### [Exercise aim]
Which of the lines in the data below contain the string "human"? Copy each of them.

Data records
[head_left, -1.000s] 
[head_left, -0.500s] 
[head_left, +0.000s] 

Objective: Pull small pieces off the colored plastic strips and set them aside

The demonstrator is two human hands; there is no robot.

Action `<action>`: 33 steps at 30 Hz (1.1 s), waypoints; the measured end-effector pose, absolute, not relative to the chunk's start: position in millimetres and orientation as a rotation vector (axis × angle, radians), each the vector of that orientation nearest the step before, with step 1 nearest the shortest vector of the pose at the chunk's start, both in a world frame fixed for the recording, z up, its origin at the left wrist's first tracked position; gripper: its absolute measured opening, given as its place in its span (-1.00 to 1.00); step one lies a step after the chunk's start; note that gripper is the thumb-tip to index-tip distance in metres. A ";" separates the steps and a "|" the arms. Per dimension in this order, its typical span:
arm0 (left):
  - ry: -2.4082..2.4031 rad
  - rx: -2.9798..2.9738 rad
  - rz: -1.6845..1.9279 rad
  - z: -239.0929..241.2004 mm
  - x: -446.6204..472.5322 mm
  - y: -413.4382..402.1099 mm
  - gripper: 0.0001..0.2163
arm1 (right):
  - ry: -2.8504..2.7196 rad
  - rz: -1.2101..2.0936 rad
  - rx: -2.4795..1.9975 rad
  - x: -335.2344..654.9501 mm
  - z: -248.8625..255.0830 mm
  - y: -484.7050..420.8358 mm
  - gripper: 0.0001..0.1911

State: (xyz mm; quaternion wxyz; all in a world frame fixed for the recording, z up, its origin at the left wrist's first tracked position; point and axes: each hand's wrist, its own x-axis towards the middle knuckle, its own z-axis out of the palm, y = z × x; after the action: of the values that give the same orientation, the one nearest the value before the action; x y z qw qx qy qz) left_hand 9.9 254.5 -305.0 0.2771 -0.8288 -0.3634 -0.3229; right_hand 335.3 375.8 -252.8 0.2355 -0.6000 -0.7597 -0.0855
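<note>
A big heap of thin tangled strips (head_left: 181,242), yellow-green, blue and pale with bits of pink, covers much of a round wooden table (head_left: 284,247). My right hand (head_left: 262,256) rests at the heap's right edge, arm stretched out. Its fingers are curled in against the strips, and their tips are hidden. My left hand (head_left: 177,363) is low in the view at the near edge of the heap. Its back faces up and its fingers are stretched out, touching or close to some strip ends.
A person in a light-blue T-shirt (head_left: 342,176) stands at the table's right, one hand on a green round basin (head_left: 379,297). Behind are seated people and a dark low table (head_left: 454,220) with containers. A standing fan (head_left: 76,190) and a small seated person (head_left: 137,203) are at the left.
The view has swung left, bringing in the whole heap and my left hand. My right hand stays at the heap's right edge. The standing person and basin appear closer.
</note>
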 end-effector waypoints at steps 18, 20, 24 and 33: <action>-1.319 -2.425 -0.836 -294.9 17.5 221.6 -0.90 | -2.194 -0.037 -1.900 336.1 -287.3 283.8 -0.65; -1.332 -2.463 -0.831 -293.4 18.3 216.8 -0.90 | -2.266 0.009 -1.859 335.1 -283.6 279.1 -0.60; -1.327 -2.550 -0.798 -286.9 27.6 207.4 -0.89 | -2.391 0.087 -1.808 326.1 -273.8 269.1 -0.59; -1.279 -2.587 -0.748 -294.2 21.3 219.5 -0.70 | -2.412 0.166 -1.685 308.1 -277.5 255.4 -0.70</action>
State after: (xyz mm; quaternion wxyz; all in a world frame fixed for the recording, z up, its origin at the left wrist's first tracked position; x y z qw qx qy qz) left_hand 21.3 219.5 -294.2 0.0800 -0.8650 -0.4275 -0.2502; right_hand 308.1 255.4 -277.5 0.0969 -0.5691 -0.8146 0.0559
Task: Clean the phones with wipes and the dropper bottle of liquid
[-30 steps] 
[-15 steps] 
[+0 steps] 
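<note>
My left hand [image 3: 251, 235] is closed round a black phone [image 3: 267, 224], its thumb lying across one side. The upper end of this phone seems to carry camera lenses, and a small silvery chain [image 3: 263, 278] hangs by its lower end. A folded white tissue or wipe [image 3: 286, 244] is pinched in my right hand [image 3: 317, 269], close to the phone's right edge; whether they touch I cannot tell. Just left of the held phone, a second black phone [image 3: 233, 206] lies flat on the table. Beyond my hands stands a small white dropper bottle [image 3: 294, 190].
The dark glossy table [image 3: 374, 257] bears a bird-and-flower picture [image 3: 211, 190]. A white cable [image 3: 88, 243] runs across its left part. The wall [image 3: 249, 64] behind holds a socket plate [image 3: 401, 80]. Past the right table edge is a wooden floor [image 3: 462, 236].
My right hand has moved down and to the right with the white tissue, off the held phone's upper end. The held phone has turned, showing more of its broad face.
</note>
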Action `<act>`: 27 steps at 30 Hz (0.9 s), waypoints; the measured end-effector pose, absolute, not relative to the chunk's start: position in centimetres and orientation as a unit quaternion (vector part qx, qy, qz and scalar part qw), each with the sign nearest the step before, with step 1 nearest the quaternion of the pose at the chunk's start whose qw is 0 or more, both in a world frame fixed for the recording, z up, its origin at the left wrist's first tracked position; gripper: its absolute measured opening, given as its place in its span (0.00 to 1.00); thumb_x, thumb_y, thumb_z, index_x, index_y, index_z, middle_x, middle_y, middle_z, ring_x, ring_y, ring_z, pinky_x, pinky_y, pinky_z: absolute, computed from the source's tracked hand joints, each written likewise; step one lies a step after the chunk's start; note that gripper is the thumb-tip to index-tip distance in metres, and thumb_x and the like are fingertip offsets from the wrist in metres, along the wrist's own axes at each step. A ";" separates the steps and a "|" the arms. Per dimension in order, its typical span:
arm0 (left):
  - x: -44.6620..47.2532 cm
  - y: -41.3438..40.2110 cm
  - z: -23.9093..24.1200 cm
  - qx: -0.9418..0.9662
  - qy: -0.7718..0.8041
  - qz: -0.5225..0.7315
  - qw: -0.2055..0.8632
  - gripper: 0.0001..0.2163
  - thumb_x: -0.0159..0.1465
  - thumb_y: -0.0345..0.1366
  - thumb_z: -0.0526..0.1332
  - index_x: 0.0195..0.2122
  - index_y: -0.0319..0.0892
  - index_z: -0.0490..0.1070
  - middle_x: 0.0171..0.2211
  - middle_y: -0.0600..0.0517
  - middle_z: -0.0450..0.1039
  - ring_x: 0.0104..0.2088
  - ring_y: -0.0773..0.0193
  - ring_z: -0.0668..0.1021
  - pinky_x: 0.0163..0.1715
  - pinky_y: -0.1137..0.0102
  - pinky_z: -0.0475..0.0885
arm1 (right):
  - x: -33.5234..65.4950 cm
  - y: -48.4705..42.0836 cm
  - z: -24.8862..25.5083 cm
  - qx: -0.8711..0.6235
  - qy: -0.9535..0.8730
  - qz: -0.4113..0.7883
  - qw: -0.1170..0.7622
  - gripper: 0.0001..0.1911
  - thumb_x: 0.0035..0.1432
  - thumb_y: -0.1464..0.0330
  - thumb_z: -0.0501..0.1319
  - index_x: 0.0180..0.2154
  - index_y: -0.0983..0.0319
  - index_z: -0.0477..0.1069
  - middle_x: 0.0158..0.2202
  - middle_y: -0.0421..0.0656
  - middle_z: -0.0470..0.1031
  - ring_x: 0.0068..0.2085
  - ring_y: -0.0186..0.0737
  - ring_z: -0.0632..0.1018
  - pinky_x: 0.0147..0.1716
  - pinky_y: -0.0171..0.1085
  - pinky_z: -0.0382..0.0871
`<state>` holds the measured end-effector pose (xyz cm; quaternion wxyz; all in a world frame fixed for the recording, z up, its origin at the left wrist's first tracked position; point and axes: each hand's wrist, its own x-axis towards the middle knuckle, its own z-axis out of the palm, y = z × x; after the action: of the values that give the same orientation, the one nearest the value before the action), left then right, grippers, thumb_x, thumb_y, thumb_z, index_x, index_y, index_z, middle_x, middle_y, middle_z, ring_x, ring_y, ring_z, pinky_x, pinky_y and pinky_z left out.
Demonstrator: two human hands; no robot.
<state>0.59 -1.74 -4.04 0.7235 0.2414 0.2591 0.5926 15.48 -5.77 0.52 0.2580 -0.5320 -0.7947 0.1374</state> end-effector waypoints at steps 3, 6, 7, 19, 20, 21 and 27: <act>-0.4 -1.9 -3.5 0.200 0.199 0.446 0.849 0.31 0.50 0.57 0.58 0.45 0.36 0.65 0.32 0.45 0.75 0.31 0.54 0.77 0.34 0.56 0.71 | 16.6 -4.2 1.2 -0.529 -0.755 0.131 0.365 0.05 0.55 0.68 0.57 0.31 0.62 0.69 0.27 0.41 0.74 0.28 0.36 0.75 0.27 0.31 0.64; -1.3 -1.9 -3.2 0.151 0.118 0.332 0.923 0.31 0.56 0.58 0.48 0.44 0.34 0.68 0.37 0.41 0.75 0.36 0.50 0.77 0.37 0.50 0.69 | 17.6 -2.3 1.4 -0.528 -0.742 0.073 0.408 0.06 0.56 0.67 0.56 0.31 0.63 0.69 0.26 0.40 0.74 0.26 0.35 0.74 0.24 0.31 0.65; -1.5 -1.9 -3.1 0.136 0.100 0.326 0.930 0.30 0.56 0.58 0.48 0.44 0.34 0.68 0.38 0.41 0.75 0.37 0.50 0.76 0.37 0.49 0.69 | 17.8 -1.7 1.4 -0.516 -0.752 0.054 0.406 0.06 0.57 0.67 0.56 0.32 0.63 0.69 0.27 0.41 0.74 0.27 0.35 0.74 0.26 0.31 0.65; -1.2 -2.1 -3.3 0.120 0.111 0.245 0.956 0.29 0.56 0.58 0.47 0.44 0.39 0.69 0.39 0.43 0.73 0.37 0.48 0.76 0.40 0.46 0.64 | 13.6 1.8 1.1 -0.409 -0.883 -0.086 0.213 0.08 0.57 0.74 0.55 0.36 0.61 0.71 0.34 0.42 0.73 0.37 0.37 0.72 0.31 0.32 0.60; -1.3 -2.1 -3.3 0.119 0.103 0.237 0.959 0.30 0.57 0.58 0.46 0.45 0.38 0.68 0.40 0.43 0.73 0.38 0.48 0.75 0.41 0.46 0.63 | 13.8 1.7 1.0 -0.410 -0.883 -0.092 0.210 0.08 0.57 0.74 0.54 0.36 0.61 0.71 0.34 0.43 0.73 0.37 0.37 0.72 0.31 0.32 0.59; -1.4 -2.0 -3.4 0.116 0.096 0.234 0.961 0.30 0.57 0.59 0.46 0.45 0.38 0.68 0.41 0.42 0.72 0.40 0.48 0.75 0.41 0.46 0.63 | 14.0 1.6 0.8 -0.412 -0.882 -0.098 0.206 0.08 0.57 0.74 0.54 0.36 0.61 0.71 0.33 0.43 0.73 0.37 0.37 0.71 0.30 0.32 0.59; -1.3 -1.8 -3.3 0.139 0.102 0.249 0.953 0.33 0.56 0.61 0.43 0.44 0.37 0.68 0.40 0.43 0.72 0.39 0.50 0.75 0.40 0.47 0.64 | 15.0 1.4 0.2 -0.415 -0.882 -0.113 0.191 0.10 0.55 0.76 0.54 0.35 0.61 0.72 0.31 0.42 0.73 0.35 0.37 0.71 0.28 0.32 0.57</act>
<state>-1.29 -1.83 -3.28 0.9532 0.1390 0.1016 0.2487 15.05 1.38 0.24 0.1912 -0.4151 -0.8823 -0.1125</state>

### [Task output]
The demonstrator is two human hands; there is no robot.
Demonstrator: two human hands; no robot.

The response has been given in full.